> [Work instruction] Could you print out every entry, character for character?

> [Records for processing]
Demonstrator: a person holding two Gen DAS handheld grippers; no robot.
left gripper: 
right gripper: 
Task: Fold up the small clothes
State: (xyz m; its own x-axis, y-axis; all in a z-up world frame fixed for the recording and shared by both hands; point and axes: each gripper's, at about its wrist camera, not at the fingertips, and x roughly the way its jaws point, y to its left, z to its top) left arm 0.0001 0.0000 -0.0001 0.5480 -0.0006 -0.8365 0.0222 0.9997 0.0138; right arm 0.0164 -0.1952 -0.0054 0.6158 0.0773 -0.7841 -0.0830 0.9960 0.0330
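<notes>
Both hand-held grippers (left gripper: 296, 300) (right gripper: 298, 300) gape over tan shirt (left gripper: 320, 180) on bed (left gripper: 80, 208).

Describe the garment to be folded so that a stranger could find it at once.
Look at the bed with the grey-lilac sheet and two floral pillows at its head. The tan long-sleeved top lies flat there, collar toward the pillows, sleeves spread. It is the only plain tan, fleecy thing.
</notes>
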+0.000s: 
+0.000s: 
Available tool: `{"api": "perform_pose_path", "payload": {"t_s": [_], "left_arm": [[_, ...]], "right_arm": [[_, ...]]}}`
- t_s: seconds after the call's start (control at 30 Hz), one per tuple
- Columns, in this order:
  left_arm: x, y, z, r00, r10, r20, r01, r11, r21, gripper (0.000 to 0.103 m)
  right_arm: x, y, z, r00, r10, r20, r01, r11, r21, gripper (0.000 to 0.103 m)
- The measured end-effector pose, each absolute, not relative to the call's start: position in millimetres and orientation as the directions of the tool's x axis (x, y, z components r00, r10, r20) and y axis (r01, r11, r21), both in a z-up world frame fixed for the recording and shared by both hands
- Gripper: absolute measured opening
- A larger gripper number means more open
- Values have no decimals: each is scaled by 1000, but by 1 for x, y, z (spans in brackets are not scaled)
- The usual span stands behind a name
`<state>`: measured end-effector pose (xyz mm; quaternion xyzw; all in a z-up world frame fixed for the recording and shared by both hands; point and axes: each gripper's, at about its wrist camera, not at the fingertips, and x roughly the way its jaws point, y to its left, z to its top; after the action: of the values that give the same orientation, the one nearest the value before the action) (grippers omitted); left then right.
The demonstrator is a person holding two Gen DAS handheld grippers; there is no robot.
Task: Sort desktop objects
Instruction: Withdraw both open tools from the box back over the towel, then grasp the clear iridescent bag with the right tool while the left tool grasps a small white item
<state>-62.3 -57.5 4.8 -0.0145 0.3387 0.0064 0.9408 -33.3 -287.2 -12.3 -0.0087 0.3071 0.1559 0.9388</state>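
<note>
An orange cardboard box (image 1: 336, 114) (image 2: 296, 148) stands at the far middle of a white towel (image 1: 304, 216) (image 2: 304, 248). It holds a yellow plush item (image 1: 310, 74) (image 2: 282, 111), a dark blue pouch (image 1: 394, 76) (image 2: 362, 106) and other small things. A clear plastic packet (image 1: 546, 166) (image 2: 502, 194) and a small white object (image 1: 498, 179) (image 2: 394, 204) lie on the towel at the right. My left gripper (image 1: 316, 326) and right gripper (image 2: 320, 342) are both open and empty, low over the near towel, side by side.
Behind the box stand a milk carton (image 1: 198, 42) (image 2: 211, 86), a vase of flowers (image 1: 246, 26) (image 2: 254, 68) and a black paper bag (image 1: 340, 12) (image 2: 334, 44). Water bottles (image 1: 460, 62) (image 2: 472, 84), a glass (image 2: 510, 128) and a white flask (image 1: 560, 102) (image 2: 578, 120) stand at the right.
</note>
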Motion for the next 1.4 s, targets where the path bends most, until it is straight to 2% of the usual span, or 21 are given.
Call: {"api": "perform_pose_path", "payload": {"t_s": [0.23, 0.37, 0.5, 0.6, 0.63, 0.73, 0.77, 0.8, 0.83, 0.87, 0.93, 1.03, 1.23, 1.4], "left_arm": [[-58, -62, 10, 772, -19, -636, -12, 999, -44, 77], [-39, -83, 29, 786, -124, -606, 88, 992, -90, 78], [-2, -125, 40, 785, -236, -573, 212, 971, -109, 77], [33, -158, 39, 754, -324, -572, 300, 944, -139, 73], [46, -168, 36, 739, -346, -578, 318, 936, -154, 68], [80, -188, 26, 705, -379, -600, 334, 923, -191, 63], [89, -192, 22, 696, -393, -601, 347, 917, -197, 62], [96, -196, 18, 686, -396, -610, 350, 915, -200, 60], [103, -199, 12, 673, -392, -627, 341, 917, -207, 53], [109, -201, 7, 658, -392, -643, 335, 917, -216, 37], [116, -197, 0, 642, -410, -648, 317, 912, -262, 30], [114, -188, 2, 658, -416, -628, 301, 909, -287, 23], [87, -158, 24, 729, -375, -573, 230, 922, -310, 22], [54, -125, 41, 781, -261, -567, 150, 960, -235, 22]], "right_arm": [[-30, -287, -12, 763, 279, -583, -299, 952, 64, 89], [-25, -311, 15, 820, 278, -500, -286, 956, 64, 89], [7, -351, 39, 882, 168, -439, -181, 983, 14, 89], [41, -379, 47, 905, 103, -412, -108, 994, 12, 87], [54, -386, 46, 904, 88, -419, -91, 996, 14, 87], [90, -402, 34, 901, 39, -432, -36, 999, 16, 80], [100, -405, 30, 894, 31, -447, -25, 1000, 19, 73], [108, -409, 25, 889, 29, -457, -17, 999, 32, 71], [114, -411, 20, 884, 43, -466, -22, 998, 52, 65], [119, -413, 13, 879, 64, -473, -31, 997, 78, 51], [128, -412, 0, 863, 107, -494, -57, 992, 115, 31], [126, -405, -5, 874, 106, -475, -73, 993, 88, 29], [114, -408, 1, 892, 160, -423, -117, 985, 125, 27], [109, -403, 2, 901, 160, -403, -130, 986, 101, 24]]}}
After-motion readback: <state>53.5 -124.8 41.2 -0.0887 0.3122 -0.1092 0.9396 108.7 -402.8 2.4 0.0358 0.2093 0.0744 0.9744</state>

> [Solved problem]
Demonstrator: a person holding two Gen DAS handheld grippers; no robot.
left gripper: 
right gripper: 
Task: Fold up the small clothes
State: (xyz m; its own x-axis, y-axis; all in a z-up world frame fixed for the recording and shared by both hands; point and axes: each gripper's, at about its wrist camera, not at the fingertips, and x roughly the way its jaws point, y to its left, z to its top) left arm 0.0001 0.0000 -0.0001 0.5480 -0.0006 -0.8365 0.0222 0.9997 0.0138; right arm 0.0164 -0.1952 -0.0054 0.6158 0.0773 -0.7841 -0.0830 0.9960 0.0330
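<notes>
Both hand-held grippers (left gripper: 296, 300) (right gripper: 298, 300) gape over tan shirt (left gripper: 320, 180) on bed (left gripper: 80, 208).

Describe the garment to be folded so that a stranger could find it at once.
Look at the bed with the grey-lilac sheet and two floral pillows at its head. The tan long-sleeved top lies flat there, collar toward the pillows, sleeves spread. It is the only plain tan, fleecy thing.
</notes>
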+0.000s: 
+0.000s: 
Available tool: `{"api": "perform_pose_path", "payload": {"t_s": [_], "left_arm": [[_, ...]], "right_arm": [[_, ...]]}}`
- t_s: seconds after the call's start (control at 30 Hz), one per tuple
- Columns, in this order:
  left_arm: x, y, z, r00, r10, r20, r01, r11, r21, gripper (0.000 to 0.103 m)
  right_arm: x, y, z, r00, r10, r20, r01, r11, r21, gripper (0.000 to 0.103 m)
- The measured end-effector pose, each absolute, not relative to the call's start: position in millimetres and orientation as the directions of the tool's x axis (x, y, z components r00, r10, r20) and y axis (r01, r11, r21), both in a z-up world frame fixed for the recording and shared by both hands
- Gripper: absolute measured opening
- A larger gripper number means more open
- Values have no decimals: each is scaled by 1000, but by 1 for x, y, z (spans in brackets are not scaled)
- The usual span stands behind a name
`<state>`: measured end-effector pose (xyz mm; quaternion xyzw; all in a z-up world frame fixed for the recording and shared by both hands; point and axes: each gripper's, at about its wrist camera, not at the fingertips, and x roughly the way its jaws point, y to its left, z to its top; after the action: of the values that give the same orientation, the one nearest the value before the action) (grippers omitted); left then right.
The demonstrator is a person holding two Gen DAS handheld grippers; there is no robot.
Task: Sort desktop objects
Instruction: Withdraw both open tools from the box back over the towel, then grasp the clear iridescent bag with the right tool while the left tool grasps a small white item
<state>-62.3 -57.5 4.8 -0.0145 0.3387 0.0064 0.9408 -33.3 -287.2 -12.3 -0.0087 0.3071 0.1559 0.9388</state>
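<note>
An orange cardboard box (image 1: 336, 114) (image 2: 296, 148) stands at the far middle of a white towel (image 1: 304, 216) (image 2: 304, 248). It holds a yellow plush item (image 1: 310, 74) (image 2: 282, 111), a dark blue pouch (image 1: 394, 76) (image 2: 362, 106) and other small things. A clear plastic packet (image 1: 546, 166) (image 2: 502, 194) and a small white object (image 1: 498, 179) (image 2: 394, 204) lie on the towel at the right. My left gripper (image 1: 316, 326) and right gripper (image 2: 320, 342) are both open and empty, low over the near towel, side by side.
Behind the box stand a milk carton (image 1: 198, 42) (image 2: 211, 86), a vase of flowers (image 1: 246, 26) (image 2: 254, 68) and a black paper bag (image 1: 340, 12) (image 2: 334, 44). Water bottles (image 1: 460, 62) (image 2: 472, 84), a glass (image 2: 510, 128) and a white flask (image 1: 560, 102) (image 2: 578, 120) stand at the right.
</note>
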Motion for the next 1.4 s, targets where the path bends most, until it is straight to 2% of the usual span, or 21 are given.
Call: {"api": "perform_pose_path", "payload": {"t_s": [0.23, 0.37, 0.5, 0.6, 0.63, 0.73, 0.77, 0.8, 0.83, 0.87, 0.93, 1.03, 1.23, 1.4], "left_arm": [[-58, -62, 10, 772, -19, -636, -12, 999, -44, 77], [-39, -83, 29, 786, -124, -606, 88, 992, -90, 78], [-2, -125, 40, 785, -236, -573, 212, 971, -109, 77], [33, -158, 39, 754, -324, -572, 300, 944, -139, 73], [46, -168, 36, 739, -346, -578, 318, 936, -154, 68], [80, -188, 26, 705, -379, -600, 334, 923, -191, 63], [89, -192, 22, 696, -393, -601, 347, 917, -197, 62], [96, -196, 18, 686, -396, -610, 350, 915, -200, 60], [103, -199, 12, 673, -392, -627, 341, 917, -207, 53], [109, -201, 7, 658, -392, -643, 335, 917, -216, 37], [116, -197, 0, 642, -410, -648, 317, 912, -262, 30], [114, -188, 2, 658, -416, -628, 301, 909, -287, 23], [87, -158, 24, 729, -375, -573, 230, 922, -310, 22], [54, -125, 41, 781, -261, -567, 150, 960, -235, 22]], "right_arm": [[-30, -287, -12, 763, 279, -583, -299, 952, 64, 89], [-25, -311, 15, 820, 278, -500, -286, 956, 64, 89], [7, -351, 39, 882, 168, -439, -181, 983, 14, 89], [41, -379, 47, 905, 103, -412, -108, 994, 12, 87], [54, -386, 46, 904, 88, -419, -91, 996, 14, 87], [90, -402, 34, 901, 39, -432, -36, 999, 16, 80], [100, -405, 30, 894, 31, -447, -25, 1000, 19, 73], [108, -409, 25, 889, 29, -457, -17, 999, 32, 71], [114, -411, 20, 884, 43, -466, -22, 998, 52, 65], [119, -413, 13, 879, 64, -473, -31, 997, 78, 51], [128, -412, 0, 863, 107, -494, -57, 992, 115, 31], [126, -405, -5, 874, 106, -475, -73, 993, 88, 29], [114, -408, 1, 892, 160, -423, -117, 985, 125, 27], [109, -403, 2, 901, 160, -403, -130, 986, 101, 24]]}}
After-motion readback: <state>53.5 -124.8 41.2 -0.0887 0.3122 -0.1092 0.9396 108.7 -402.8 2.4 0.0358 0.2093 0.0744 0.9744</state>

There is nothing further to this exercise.